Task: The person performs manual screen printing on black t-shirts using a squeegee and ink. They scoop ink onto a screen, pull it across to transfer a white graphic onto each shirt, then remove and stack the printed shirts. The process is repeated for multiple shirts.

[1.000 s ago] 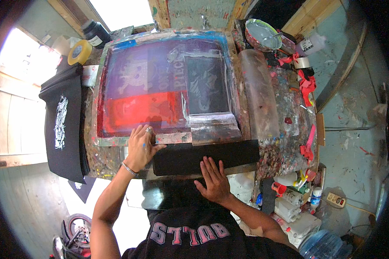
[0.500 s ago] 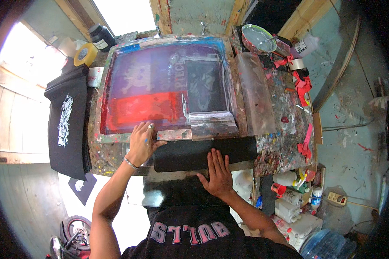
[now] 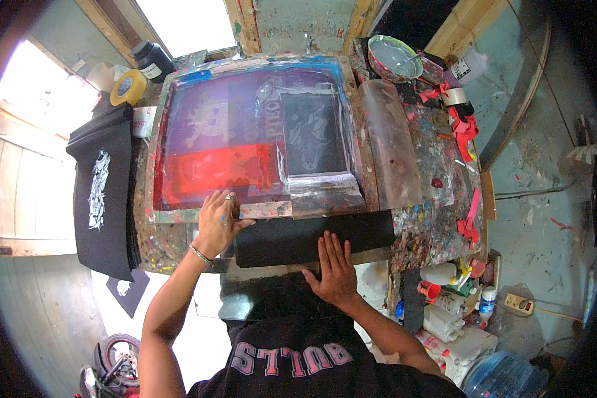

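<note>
Near the bottom edge of a paint-stained screen frame (image 3: 368, 152), my left hand (image 3: 217, 220) has its fingers curled over the rim, a ring and bracelet on it. The screen's mesh (image 3: 215, 166) is purple with a red patch and a dark panel at the right, with faint stencil designs. Under and in front of the frame lies a black sheet, apparently fabric (image 3: 278, 242), partly hidden by it. My right hand (image 3: 330, 268) rests on this sheet with fingers extended and palm down, below the frame's near edge.
A stack of printed black fabric (image 3: 86, 192) hangs at the left. Yellow tape (image 3: 127, 89) and a dark jar (image 3: 151, 60) are behind it. A clear roll (image 3: 391, 146), a bowl (image 3: 398, 63) and pink scraps (image 3: 466, 132) are on the right. Bottles (image 3: 448, 298) stand below.
Over the last second my right hand and the black sheet have shifted slightly away from me, the hand also a little rightward. My left hand stays at the frame's rim.
</note>
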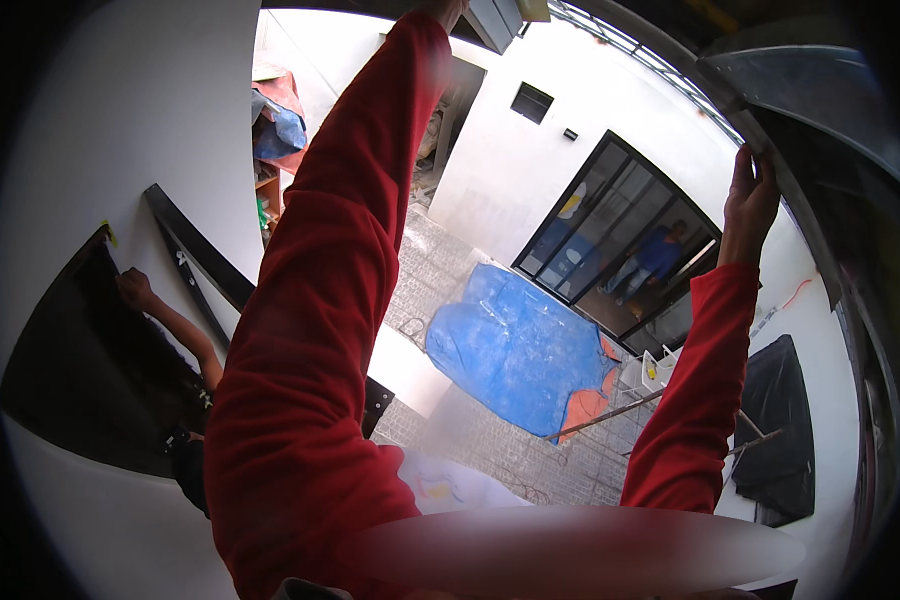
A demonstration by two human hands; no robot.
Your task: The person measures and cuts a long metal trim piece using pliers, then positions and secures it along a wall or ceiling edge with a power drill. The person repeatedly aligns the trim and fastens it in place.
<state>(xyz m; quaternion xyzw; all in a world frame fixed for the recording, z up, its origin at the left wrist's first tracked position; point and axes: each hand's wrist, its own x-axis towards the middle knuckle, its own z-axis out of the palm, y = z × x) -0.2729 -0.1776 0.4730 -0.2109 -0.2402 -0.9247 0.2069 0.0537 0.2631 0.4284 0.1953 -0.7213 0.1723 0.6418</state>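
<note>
Both my arms, in red sleeves, reach upward. My left hand [450, 12] is cut off by the upper edge, so its fingers are hidden. Beside it is a grey box-shaped piece [492, 22]. On the right, my right hand [751, 205] is raised with its fingers stretched up, fingertips against or very close to a dark curved frame [782, 165]. Nothing shows inside that hand.
A blue tarp [520, 345] with orange parts covers paving below. Another person's hand [135, 290] touches a dark panel [80, 360] at left. Someone in blue [655, 255] stands behind the sliding glass door [610, 225]. Black sheeting [778, 430] hangs right, near thin poles.
</note>
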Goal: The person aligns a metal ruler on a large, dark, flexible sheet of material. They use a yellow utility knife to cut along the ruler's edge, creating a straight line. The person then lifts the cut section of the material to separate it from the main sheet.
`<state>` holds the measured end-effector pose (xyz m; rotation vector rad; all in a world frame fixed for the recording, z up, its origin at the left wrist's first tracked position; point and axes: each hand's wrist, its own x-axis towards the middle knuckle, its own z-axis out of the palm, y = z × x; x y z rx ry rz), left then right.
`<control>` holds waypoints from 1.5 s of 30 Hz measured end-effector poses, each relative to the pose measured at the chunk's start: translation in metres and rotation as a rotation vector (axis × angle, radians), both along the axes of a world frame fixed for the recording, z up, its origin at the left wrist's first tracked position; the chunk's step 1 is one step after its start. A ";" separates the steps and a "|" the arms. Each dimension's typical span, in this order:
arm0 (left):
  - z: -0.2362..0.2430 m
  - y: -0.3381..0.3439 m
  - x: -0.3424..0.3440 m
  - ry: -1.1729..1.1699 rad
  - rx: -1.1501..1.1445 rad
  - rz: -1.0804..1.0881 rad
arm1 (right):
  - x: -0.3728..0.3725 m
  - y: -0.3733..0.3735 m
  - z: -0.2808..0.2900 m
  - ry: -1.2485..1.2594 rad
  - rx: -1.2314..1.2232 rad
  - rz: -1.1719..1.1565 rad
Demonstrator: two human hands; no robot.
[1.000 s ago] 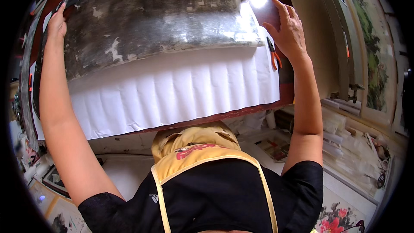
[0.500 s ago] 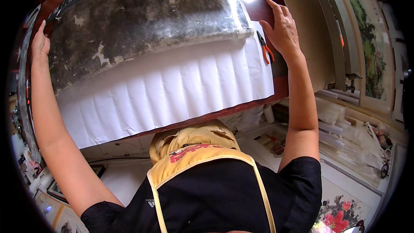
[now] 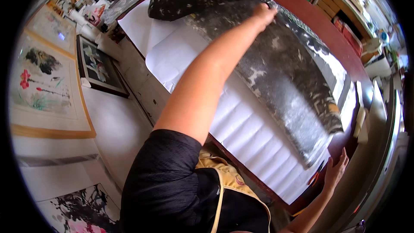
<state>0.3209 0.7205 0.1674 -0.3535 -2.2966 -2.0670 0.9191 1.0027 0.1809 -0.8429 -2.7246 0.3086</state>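
A large dark, mottled grey-black sheet [image 3: 282, 67] lies partly rolled over white paper [image 3: 248, 118] on a dark red table [image 3: 317, 21]. My left arm reaches across it. My left hand [image 3: 263, 15] is closed on the sheet's far part, and its fingertips are partly hidden. Toward the left, the sheet is folded over in a thick bulge. My right hand [image 3: 336, 170] is beside the sheet's right end, fingers apart, holding nothing. Close to it, pliers with orange handles [image 3: 315, 176] are partly visible at the paper's edge.
Framed flower paintings [image 3: 54, 86] stand at the left, near a dark-framed picture [image 3: 97, 64]. White rolls [image 3: 108, 45] rest by the table's left end. At the far right are wooden drawers [image 3: 334, 8] and shelves with clutter. Cream rolls [image 3: 361, 123] lie along the right edge.
My view has swung to the left. My left hand has gone from the sheet's left end to its far part, where it grips. The sheet's left part is now folded over.
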 end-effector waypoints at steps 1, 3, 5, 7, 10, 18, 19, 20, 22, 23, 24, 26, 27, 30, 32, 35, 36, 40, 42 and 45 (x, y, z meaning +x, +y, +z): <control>-0.003 0.014 0.010 -0.032 -0.008 -0.004 | 0.000 0.007 0.008 -0.030 0.008 -0.015; -0.023 0.028 0.016 -0.048 -0.024 -0.002 | -0.001 0.003 0.011 -0.046 0.010 -0.016; -0.036 0.026 0.014 -0.028 -0.175 0.040 | -0.005 0.004 0.010 -0.058 0.016 -0.003; -0.047 0.036 0.012 -0.051 -0.263 0.030 | -0.005 0.004 0.010 -0.070 0.017 0.004; -0.052 0.034 0.016 -0.033 -0.241 -0.058 | -0.016 -0.008 0.015 -0.086 -0.042 0.014; -0.127 -0.085 0.072 0.730 -0.493 -0.006 | -0.043 -0.034 -0.004 -0.181 -0.091 0.126; -0.131 -0.111 0.083 0.740 -0.496 -0.043 | -0.047 -0.037 -0.009 -0.196 -0.088 0.138; -0.135 -0.139 0.093 0.747 -0.503 -0.077 | -0.052 -0.040 -0.013 -0.214 -0.087 0.154; -0.147 -0.191 0.109 0.744 -0.615 -0.038 | -0.061 -0.045 -0.021 -0.237 -0.118 0.185; -0.155 -0.219 0.110 0.683 -0.684 -0.038 | -0.069 -0.048 -0.023 -0.244 -0.123 0.211; -0.163 -0.246 0.113 0.617 -0.755 -0.036 | -0.077 -0.052 -0.023 -0.252 -0.129 0.241; -0.170 -0.295 0.113 0.568 -0.852 0.052 | -0.094 -0.062 -0.019 -0.254 -0.149 0.279; -0.172 -0.316 0.110 0.505 -0.909 0.094 | -0.101 -0.064 -0.020 -0.246 -0.148 0.315; -0.179 -0.377 0.100 0.353 -1.076 0.206 | -0.126 -0.060 -0.034 -0.217 -0.134 0.436; -0.178 -0.395 0.099 0.206 -1.104 0.239 | -0.144 -0.063 -0.034 -0.206 -0.119 0.450; -0.173 -0.416 0.090 0.124 -1.202 0.195 | -0.174 -0.070 -0.039 -0.204 -0.099 0.476; -0.172 -0.424 0.086 0.085 -1.222 0.181 | -0.185 -0.074 -0.043 -0.196 -0.106 0.497; -0.173 -0.442 0.063 -0.056 -1.360 0.121 | -0.245 -0.128 -0.029 -0.196 -0.135 0.496; -0.179 -0.465 0.045 0.051 -1.512 0.160 | -0.282 -0.152 -0.033 -0.153 -0.100 0.550; -0.181 -0.505 0.015 0.147 -1.509 0.161 | -0.353 -0.207 -0.046 -0.090 -0.127 0.587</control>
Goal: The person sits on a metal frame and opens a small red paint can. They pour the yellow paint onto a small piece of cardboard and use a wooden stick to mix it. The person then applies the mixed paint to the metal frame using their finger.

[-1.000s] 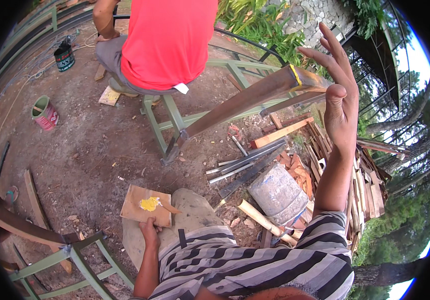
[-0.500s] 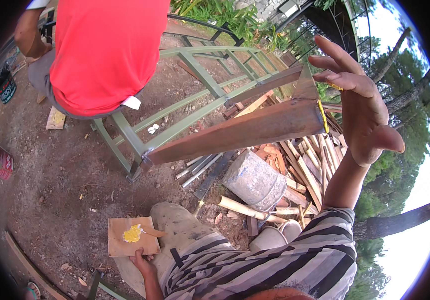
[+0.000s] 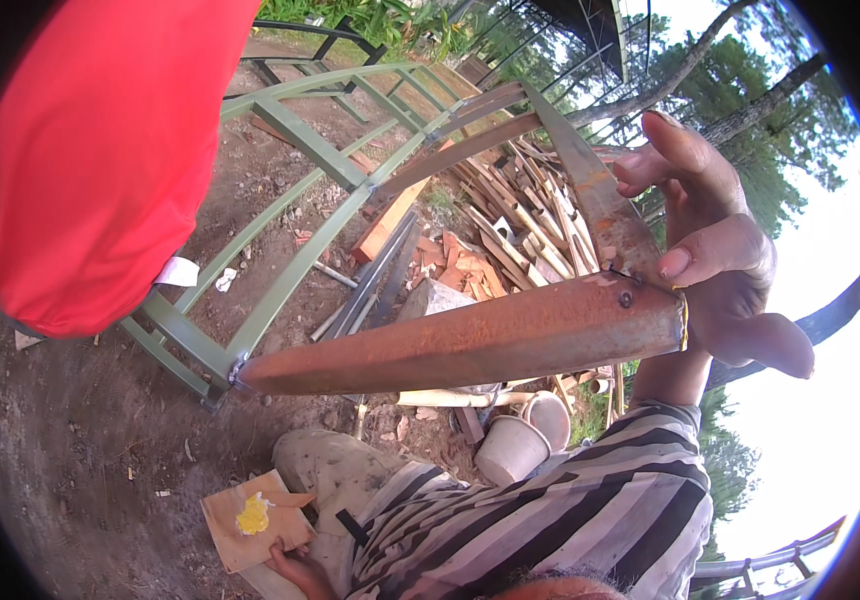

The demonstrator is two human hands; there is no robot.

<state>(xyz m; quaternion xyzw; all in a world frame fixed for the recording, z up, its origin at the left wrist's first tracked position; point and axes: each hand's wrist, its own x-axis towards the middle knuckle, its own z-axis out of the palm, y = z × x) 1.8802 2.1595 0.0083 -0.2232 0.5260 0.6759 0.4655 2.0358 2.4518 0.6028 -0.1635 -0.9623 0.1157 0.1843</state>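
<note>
My right hand [image 3: 710, 250] is raised at the end of a rusty steel beam [image 3: 460, 338], fingers bent and apart, thumb out, one fingertip at or very near the edge where yellow filler [image 3: 683, 322] shows. The beam runs left to a welded joint on a green metal frame [image 3: 305, 253]. Low at the bottom, my left hand [image 3: 295, 565] grips a square wooden board [image 3: 230, 530] that carries a blob of yellow paste [image 3: 253, 512] and a small flat wooden piece [image 3: 290, 496].
A person in a red shirt [image 3: 90, 160] is close at upper left, beside the frame. Beyond the beam lie a scrap wood pile [image 3: 540, 215], steel lengths [image 3: 372, 287] and pale buckets [image 3: 510, 450]. Trees [image 3: 780, 140] and a dark roof stand at the upper right.
The view has swung toward the beam and frame, so the beam looms larger and the red-shirted person has shifted left. My right fingers have curled down toward the beam's end; my left hand still holds the board.
</note>
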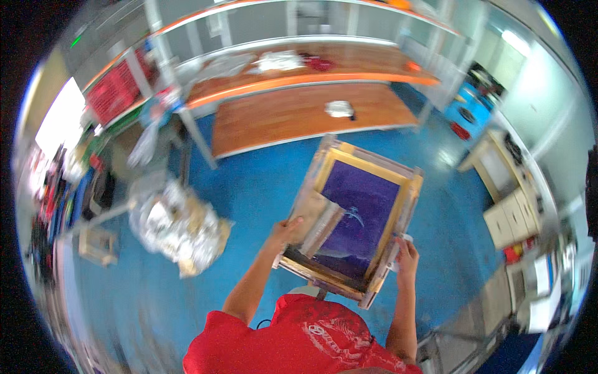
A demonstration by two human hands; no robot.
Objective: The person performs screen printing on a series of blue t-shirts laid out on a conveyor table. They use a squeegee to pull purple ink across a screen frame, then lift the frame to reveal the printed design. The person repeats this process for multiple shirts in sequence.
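Observation:
A wooden screen printing frame [409, 201] is held tilted in front of my red shirt, with purple mesh inside it and yellowish tape along the inner border. My left hand [286, 231] is closed at its left side, the thumb near a flat tan squeegee [322, 225] that lies across the lower left of the mesh. A small pale design shows on the mesh. At the lower right side, my right hand [406, 254] is closed round the frame's edge. Something small and white, perhaps a cloth [395, 254], sits between that hand and the wood; its kind is unclear.
Beyond the blue floor [249, 181] stands a two-level brown workbench [274, 121] with orange edging. A heap of crumpled silvery plastic [180, 224] and a small wooden stool [98, 245] are at left. A pale desk with drawers [512, 218] and a blue cart [470, 112] stand at right.

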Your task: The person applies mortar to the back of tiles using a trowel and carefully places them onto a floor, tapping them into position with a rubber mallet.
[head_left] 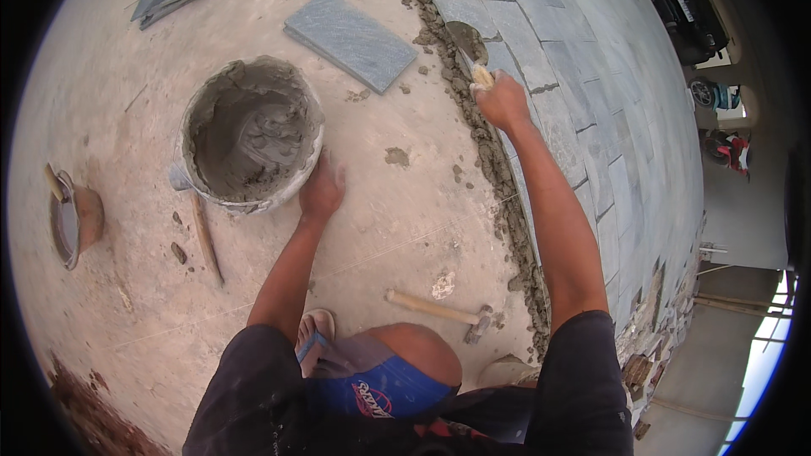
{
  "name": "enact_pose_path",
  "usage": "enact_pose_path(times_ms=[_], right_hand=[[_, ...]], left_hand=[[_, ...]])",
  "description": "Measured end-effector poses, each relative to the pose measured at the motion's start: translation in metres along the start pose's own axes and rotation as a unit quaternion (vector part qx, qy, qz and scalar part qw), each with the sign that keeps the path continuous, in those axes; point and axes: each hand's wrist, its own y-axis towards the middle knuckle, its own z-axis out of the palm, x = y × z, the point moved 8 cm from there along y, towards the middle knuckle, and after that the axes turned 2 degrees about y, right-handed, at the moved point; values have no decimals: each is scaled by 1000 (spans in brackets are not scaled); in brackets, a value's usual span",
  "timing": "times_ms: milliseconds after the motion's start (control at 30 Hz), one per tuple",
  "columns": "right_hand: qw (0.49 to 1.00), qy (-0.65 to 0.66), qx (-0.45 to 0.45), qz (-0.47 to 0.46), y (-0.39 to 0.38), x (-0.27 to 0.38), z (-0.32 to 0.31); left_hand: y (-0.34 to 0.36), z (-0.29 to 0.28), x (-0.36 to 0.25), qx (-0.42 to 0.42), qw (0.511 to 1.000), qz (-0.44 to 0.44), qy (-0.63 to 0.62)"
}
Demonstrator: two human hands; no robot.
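Right hand [504, 103] grips pale-handled, mortar-smeared trowel [470, 43]: probably light, stiff; hold by handle. Against left hand [323, 190], grip unclear, round grey mortar bucket [316, 131]: likely heavy; steady at rim.

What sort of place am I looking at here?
Most likely a paving or tiling work site: there is a bucket of wet-looking mortar, grey slabs laid in rows, and a trowel in the right hand.
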Motion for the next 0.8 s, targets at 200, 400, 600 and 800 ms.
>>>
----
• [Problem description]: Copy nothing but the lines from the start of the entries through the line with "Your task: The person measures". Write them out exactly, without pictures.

• [Answer]:
Task: The person performs manual screen printing on black t-shirts using a squeegee and ink. They scoop ink onto a screen, pull it across to transfer a white graphic onto each shirt, then remove and stack the printed shirts. The process is repeated for multiple shirts.

[1.000 s ago] 
[0.500 s ago] 
[now] 

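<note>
Near the bottom edge of a paint-stained screen frame (image 3: 368, 152), my left hand (image 3: 217, 220) has its fingers curled over the rim, a ring and bracelet on it. The screen's mesh (image 3: 215, 166) is purple with a red patch and a dark panel at the right, with faint stencil designs. Under and in front of the frame lies a black sheet, apparently fabric (image 3: 278, 242), partly hidden by it. My right hand (image 3: 330, 268) rests on this sheet with fingers extended and palm down, below the frame's near edge.
A stack of printed black fabric (image 3: 86, 192) hangs at the left. Yellow tape (image 3: 127, 89) and a dark jar (image 3: 151, 60) are behind it. A clear roll (image 3: 391, 146), a bowl (image 3: 398, 63) and pink scraps (image 3: 466, 132) are on the right. Bottles (image 3: 448, 298) stand below.
Over the last second my right hand and the black sheet have shifted slightly away from me, the hand also a little rightward. My left hand stays at the frame's rim.
</note>
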A demonstration by two human hands; no robot.
Your task: The person measures and cuts a long metal trim piece using pliers, then positions and secures it along a wall or ceiling edge with a power drill. The person repeatedly aligns the trim and fastens it in place.

There is no more output for this exercise.